_PROBLEM:_ Give back every line of the data, transcribed exactly.
Segment Open
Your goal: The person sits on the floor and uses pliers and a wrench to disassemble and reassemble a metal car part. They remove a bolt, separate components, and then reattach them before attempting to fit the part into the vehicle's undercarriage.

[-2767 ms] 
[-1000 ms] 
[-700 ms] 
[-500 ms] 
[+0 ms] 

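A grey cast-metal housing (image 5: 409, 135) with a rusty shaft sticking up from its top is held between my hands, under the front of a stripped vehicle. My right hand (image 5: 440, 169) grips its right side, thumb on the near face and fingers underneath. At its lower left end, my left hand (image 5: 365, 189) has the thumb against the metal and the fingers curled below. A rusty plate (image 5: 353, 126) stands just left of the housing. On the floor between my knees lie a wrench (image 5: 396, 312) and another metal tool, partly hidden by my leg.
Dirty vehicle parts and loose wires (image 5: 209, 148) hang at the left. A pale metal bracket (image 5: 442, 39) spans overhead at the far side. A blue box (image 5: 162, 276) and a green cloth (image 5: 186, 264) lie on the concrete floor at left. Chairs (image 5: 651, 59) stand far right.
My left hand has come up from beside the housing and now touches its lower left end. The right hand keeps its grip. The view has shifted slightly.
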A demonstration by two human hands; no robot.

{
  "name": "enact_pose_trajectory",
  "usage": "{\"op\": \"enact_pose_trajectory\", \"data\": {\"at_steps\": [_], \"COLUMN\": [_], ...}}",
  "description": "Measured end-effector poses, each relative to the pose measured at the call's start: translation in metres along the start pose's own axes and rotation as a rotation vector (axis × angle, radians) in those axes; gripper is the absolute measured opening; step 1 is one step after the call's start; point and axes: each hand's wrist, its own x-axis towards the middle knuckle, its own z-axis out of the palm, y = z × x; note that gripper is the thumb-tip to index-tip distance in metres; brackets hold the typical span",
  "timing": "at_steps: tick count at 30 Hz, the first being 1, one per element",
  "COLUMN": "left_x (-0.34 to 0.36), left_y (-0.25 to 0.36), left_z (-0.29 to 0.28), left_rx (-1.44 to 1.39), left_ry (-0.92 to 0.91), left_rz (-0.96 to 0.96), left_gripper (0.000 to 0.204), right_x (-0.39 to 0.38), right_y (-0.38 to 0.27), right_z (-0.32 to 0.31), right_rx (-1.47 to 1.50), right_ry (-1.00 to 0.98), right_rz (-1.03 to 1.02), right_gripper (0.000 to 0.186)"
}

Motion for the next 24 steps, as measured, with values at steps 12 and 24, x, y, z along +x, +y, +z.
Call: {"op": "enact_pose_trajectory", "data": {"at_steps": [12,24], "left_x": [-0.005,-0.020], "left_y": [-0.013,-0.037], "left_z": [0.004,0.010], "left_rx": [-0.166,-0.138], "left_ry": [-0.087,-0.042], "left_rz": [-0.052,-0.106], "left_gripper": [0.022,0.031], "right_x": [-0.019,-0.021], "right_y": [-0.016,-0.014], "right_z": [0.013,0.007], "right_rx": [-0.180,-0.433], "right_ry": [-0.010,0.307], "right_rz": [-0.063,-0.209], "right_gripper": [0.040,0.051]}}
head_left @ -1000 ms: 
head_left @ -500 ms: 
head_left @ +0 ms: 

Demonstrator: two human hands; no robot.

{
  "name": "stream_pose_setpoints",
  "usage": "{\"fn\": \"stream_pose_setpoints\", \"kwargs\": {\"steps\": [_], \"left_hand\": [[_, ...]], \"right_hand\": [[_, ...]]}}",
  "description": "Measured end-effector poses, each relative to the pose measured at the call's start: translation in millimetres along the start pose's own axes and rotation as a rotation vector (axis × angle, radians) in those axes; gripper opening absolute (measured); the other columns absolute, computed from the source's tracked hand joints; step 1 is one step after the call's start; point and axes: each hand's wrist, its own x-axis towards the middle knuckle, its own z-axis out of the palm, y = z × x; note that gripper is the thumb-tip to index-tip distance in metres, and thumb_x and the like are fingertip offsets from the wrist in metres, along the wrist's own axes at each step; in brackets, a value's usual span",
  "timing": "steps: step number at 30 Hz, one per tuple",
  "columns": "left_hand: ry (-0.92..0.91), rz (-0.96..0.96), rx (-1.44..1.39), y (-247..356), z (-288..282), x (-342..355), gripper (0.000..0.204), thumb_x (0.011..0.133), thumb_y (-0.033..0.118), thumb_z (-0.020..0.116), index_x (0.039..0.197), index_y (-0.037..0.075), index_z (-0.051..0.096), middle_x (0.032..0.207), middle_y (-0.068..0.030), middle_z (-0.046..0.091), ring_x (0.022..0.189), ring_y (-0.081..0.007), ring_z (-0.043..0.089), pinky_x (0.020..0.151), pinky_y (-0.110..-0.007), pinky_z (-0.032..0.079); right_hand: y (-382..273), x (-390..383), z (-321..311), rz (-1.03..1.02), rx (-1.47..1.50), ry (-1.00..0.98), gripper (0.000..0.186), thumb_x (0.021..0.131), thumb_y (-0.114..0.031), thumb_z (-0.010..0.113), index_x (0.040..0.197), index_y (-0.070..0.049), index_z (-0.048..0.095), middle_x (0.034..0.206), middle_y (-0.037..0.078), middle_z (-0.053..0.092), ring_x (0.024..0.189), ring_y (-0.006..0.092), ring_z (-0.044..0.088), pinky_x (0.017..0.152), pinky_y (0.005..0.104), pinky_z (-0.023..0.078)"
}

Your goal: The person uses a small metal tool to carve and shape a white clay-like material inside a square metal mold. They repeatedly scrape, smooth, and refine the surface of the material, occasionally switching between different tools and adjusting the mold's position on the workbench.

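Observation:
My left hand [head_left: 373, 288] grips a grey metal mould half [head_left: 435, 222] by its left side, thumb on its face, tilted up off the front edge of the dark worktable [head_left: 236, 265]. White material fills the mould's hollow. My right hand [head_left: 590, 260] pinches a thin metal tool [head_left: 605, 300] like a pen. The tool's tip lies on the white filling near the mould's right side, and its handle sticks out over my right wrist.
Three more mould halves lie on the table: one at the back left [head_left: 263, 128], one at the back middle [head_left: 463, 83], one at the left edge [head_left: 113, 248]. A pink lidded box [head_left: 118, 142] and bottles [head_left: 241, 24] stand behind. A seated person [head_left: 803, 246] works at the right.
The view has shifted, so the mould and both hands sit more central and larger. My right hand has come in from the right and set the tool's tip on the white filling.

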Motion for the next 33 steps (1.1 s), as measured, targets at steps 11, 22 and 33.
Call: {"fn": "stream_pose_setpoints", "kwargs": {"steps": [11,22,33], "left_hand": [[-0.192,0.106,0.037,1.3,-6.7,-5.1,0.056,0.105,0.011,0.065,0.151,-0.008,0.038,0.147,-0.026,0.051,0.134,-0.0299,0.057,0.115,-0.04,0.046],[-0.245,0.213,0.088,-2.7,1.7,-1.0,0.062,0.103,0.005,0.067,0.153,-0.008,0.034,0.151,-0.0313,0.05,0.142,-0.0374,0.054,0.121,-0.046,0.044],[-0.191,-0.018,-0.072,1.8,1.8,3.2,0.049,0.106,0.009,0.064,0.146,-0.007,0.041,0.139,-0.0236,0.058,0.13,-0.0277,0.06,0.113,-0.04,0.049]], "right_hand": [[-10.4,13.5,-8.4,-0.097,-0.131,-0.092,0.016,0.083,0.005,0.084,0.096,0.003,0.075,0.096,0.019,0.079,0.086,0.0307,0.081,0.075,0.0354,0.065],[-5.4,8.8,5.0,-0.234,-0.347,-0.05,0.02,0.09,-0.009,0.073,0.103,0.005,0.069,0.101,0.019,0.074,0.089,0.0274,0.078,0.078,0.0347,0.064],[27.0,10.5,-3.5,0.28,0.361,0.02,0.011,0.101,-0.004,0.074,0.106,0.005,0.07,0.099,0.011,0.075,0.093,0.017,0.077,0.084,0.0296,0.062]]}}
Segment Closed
_RESPONSE:_
Your goal: The person sits on the floor and uses pliers and a wrench to disassemble and reassemble a metal car part. They remove a bolt, separate components, and then reattach them before attempting to fit the part into the vehicle's undercarriage.

[-2767 ms] 
[-1000 ms] 
[-700 ms] 
[-500 ms] 
[+0 ms] 

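A grey cast-metal housing (image 5: 409, 135) with a rusty shaft sticking up from its top is held between my hands, under the front of a stripped vehicle. My right hand (image 5: 440, 169) grips its right side, thumb on the near face and fingers underneath. At its lower left end, my left hand (image 5: 365, 189) has the thumb against the metal and the fingers curled below. A rusty plate (image 5: 353, 126) stands just left of the housing. On the floor between my knees lie a wrench (image 5: 396, 312) and another metal tool, partly hidden by my leg.
Dirty vehicle parts and loose wires (image 5: 209, 148) hang at the left. A pale metal bracket (image 5: 442, 39) spans overhead at the far side. A blue box (image 5: 162, 276) and a green cloth (image 5: 186, 264) lie on the concrete floor at left. Chairs (image 5: 651, 59) stand far right.
My left hand has come up from beside the housing and now touches its lower left end. The right hand keeps its grip. The view has shifted slightly.
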A demonstration by two human hands; no robot.

{
  "name": "enact_pose_trajectory",
  "usage": "{\"op\": \"enact_pose_trajectory\", \"data\": {\"at_steps\": [_], \"COLUMN\": [_], ...}}",
  "description": "Measured end-effector poses, each relative to the pose measured at the call's start: translation in metres along the start pose's own axes and rotation as a rotation vector (axis × angle, radians) in those axes; gripper is the absolute measured opening; step 1 is one step after the call's start; point and axes: each hand's wrist, its own x-axis towards the middle knuckle, its own z-axis out of the palm, y = z × x; note that gripper is the thumb-tip to index-tip distance in metres; brackets hold the typical span",
  "timing": "at_steps: tick count at 30 Hz, the first being 1, one per element",
  "COLUMN": "left_x (-0.34 to 0.36), left_y (-0.25 to 0.36), left_z (-0.29 to 0.28), left_rx (-1.44 to 1.39), left_ry (-0.92 to 0.91), left_rz (-0.96 to 0.96), left_gripper (0.000 to 0.204), right_x (-0.39 to 0.38), right_y (-0.38 to 0.27), right_z (-0.32 to 0.31), right_rx (-1.47 to 1.50), right_ry (-1.00 to 0.98), right_rz (-1.03 to 1.02), right_gripper (0.000 to 0.186)"
}

Motion for the next 24 steps, as measured, with values at steps 12 and 24, x, y, z along +x, +y, +z.
Call: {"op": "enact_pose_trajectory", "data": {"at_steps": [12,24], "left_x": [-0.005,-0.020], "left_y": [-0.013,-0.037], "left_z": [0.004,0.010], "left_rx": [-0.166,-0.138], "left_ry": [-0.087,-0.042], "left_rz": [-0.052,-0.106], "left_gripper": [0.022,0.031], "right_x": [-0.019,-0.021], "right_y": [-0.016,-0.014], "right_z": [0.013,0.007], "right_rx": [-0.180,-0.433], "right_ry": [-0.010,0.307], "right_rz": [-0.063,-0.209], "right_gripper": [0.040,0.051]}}
head_left @ -1000 ms: 
head_left @ -500 ms: 
head_left @ +0 ms: 

Demonstrator: two human hands; no robot.

{
  "name": "stream_pose_setpoints",
  "usage": "{\"fn\": \"stream_pose_setpoints\", \"kwargs\": {\"steps\": [_], \"left_hand\": [[_, ...]], \"right_hand\": [[_, ...]]}}",
  "description": "Measured end-effector poses, each relative to the pose measured at the call's start: translation in millimetres along the start pose's own axes and rotation as a rotation vector (axis × angle, radians) in those axes; gripper opening absolute (measured); the other columns absolute, computed from the source's tracked hand joints; step 1 is one step after the call's start; point and axes: each hand's wrist, its own x-axis towards the middle knuckle, its own z-axis out of the palm, y = z × x; note that gripper is the thumb-tip to index-tip distance in metres, and thumb_x and the like are fingertip offsets from the wrist in metres, along the wrist's own axes at each step; in brackets, a value's usual span",
  "timing": "steps: step number at 30 Hz, one per tuple",
  "columns": "left_hand: ry (-0.92..0.91), rz (-0.96..0.96), rx (-1.44..1.39), y (-247..356), z (-288..282), x (-342..355), gripper (0.000..0.204), thumb_x (0.011..0.133), thumb_y (-0.033..0.118), thumb_z (-0.020..0.116), index_x (0.039..0.197), index_y (-0.037..0.075), index_z (-0.051..0.096), middle_x (0.032..0.207), middle_y (-0.068..0.030), middle_z (-0.046..0.091), ring_x (0.022..0.189), ring_y (-0.081..0.007), ring_z (-0.043..0.089), pinky_x (0.020..0.151), pinky_y (-0.110..-0.007), pinky_z (-0.032..0.079); right_hand: y (-382..273), x (-390..383), z (-321..311), rz (-1.03..1.02), rx (-1.47..1.50), ry (-1.00..0.98), gripper (0.000..0.186), thumb_x (0.021..0.131), thumb_y (-0.114..0.031), thumb_z (-0.010..0.113), index_x (0.040..0.197), index_y (-0.070..0.049), index_z (-0.048..0.095), middle_x (0.034..0.206), middle_y (-0.037..0.078), middle_z (-0.053..0.092), ring_x (0.024..0.189), ring_y (-0.006..0.092), ring_z (-0.044..0.088), pinky_x (0.017..0.152), pinky_y (0.005..0.104), pinky_z (-0.023..0.078)"
}

Your goal: The person uses a small metal tool to carve and shape a white clay-like material inside a square metal mold. They repeatedly scrape, smooth, and refine the surface of the material, occasionally switching between different tools and adjusting the mold's position on the workbench.

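Observation:
My left hand [head_left: 373, 288] grips a grey metal mould half [head_left: 435, 222] by its left side, thumb on its face, tilted up off the front edge of the dark worktable [head_left: 236, 265]. White material fills the mould's hollow. My right hand [head_left: 590, 260] pinches a thin metal tool [head_left: 605, 300] like a pen. The tool's tip lies on the white filling near the mould's right side, and its handle sticks out over my right wrist.
Three more mould halves lie on the table: one at the back left [head_left: 263, 128], one at the back middle [head_left: 463, 83], one at the left edge [head_left: 113, 248]. A pink lidded box [head_left: 118, 142] and bottles [head_left: 241, 24] stand behind. A seated person [head_left: 803, 246] works at the right.
The view has shifted, so the mould and both hands sit more central and larger. My right hand has come in from the right and set the tool's tip on the white filling.
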
Motion for the next 33 steps (1.1 s), as measured, targets at steps 11, 22 and 33.
Call: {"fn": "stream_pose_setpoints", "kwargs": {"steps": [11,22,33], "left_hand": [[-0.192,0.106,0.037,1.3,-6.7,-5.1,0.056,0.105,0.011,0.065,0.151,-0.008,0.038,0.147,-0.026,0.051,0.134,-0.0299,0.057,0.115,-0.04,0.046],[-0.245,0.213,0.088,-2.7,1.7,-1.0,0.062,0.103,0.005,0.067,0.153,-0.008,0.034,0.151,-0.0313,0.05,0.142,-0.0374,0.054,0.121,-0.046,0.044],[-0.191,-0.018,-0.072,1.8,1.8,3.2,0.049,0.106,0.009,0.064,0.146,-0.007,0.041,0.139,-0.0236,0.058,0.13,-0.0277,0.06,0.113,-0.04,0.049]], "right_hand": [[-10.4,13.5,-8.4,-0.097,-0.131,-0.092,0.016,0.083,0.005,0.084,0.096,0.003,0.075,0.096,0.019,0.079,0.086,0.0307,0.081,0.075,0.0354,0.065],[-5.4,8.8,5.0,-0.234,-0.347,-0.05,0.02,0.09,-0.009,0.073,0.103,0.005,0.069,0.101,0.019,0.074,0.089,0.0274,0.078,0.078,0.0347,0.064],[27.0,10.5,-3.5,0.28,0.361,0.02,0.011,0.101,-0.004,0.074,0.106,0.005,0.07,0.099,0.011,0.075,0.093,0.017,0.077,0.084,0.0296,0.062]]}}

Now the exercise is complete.